* [TASK TO CARRY OUT]
If anything in the data looks odd, keep it anyway and write the whole listing out unchanged.

* [SUPPLIED DATA]
◇ ◇ ◇
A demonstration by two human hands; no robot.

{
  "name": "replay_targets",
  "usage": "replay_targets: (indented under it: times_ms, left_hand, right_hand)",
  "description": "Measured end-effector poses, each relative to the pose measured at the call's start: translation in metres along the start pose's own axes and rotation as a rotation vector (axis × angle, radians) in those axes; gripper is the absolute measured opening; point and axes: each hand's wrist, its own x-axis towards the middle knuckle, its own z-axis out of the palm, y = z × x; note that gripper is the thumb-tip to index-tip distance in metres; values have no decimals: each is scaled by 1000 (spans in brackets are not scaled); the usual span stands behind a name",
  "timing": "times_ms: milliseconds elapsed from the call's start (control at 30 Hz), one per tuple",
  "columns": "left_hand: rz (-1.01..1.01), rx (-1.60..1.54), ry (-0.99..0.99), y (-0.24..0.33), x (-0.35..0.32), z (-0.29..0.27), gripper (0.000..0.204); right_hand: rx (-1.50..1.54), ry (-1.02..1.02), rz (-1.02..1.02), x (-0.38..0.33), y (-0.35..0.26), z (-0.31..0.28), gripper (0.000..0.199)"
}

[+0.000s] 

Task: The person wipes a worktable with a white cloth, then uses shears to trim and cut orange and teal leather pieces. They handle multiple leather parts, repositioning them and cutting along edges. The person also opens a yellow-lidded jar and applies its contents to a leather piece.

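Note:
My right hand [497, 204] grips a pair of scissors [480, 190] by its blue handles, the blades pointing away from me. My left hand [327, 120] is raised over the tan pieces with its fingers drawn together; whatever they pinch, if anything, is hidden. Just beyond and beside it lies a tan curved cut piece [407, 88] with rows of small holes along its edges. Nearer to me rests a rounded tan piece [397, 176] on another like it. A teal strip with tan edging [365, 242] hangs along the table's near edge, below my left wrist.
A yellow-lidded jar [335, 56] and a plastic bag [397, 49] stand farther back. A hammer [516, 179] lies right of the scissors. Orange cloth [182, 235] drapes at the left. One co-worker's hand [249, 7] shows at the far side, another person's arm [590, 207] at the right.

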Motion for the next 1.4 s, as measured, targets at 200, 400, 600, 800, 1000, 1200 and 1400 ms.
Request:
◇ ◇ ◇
* [ANSWER TO THIS EXERCISE]
A demonstration by two human hands; no robot.

{
  "name": "replay_targets",
  "usage": "replay_targets: (indented under it: times_ms, left_hand, right_hand)",
  "description": "Measured end-effector poses, each relative to the pose measured at the call's start: translation in metres along the start pose's own axes and rotation as a rotation vector (axis × angle, radians) in those axes; gripper is the absolute measured opening; point and axes: each hand's wrist, its own x-axis towards the middle knuckle, its own z-axis out of the palm, y = z × x; note that gripper is the thumb-tip to index-tip distance in metres; values have no decimals: each is scaled by 1000 (spans in brackets are not scaled); the usual span stands behind a name",
  "timing": "times_ms: milliseconds elapsed from the call's start (control at 30 Hz), one per tuple",
  "columns": "left_hand: rz (-1.01..1.01), rx (-1.60..1.54), ry (-0.99..0.99), y (-0.24..0.33), x (-0.35..0.32), z (-0.29..0.27), gripper (0.000..0.204); right_hand: rx (-1.50..1.54), ry (-1.02..1.02), rz (-1.02..1.02), x (-0.38..0.33), y (-0.35..0.26), z (-0.31..0.28), gripper (0.000..0.199)"
}

[+0.000s] 

Task: The person wipes a worktable with a white cloth, then uses shears to trim and cut orange and teal leather pieces. They handle multiple leather parts, repositioning them and cutting along edges. The person also opens a yellow-lidded jar and applies its contents to a leather piece.

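Note:
My right hand [497, 204] grips a pair of scissors [480, 190] by its blue handles, the blades pointing away from me. My left hand [327, 120] is raised over the tan pieces with its fingers drawn together; whatever they pinch, if anything, is hidden. Just beyond and beside it lies a tan curved cut piece [407, 88] with rows of small holes along its edges. Nearer to me rests a rounded tan piece [397, 176] on another like it. A teal strip with tan edging [365, 242] hangs along the table's near edge, below my left wrist.
A yellow-lidded jar [335, 56] and a plastic bag [397, 49] stand farther back. A hammer [516, 179] lies right of the scissors. Orange cloth [182, 235] drapes at the left. One co-worker's hand [249, 7] shows at the far side, another person's arm [590, 207] at the right.
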
Motion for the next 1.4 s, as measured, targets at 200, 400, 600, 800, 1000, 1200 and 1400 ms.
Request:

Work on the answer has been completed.